A. Foreign Persons -
Doing Business or Investing in the U.S.. Foreign persons who plan to do business in the United States or invest in a new or existing U.S. business entity are faced with a myriad of business, legal and tax issues. U.S. counsel advising foreign persons regarding the ownership structure for a contemplated business or investment in the United States should have a basic understanding of the U.S. system of international taxation of foreign persons.
Nonresident aliens and foreign corporations are subject to U.S. federal income taxation on their taxable income that is effectively connected with the conduct of a U.S. trade or business.

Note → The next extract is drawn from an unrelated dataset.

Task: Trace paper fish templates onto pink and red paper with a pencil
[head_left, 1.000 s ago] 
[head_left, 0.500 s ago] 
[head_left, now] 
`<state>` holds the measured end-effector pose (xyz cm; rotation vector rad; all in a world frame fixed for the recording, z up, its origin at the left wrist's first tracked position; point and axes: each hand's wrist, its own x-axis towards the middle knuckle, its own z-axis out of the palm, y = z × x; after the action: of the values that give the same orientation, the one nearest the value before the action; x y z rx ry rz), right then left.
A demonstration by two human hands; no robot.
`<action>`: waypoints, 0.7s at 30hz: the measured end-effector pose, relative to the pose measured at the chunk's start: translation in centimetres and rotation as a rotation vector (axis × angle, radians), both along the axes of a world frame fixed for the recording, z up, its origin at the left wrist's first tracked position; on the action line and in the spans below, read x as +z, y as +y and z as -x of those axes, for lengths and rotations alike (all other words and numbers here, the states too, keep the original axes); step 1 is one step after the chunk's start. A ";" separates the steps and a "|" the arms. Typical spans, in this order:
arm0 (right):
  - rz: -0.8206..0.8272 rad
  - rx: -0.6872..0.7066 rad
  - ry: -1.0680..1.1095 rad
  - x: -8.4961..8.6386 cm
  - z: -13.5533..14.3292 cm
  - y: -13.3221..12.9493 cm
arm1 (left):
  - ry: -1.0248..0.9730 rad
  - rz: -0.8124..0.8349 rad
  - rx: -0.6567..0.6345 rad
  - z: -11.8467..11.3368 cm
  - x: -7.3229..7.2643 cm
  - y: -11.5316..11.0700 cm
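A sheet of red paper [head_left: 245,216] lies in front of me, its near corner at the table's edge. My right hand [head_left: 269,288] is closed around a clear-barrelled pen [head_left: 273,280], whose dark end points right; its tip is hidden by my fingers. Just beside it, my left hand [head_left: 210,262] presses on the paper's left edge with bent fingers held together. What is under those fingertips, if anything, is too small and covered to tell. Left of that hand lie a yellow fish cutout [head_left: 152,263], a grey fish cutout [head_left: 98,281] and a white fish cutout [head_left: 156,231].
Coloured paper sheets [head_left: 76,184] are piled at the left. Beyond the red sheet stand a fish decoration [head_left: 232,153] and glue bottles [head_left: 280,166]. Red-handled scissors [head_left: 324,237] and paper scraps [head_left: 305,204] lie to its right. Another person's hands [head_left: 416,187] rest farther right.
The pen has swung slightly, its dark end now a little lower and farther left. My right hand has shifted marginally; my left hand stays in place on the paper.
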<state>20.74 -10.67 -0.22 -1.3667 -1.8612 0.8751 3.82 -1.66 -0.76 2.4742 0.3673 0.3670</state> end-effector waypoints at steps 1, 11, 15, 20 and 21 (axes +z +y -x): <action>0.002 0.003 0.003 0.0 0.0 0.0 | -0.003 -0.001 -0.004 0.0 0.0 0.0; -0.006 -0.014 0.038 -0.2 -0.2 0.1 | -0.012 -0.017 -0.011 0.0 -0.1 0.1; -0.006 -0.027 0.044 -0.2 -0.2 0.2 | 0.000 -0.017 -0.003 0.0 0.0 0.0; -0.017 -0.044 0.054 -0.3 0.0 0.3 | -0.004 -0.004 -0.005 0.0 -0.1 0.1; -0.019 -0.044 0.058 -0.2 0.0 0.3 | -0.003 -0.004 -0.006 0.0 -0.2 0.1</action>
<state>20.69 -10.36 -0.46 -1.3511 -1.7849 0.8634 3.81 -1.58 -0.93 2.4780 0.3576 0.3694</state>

The U.S. also imposes a 30% tax (or such lesser rate as is provided by an applicable income tax treaty) on the gross amount of U.S. source interest, dividends, rents, royalties and other fixed, determinable, annual or periodical income from U.S. sources of nonresident aliens and foreign corporations if such income is not effectively connected with the conduct of a U.S. trade or business. In addition, foreign corporations doing business in the U.S. are subject to the branch profits tax.

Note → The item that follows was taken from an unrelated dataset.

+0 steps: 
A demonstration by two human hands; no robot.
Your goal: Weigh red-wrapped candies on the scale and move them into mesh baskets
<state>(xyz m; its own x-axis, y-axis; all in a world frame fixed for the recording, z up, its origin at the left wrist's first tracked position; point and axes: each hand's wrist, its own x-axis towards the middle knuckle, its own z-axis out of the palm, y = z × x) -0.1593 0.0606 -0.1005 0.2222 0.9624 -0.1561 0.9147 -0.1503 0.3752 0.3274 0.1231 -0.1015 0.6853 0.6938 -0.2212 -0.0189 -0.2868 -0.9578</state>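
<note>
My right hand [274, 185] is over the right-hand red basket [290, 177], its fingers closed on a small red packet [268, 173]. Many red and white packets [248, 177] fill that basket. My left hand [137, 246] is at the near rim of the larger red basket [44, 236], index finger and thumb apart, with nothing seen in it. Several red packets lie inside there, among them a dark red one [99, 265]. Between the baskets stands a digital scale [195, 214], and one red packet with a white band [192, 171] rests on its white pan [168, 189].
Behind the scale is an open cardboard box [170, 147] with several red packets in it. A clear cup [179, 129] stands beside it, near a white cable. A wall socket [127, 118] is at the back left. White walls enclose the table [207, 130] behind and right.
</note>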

U.S. income tax treaties often modify the general rules of taxation for nonresident aliens and foreign corporations doing business or investing in the U.S. An applicable income tax treaty may reduce or eliminate the 30% gross basis tax imposed on nonresident aliens and foreign corporations. In addition, an applicable income tax treaty may limit the imposition of U.S. tax on business operations of a foreign person to cases where the business is conducted through a permanent establishment. For U.S. federal estate and gift tax purposes, nonresident aliens are subject to U.S. federal estate and gift tax on their “property situated in the U.S.” U.S. estate tax treaties may affect the determination of whether an alien is domiciled in the U.S. for U.S. estate tax purposes.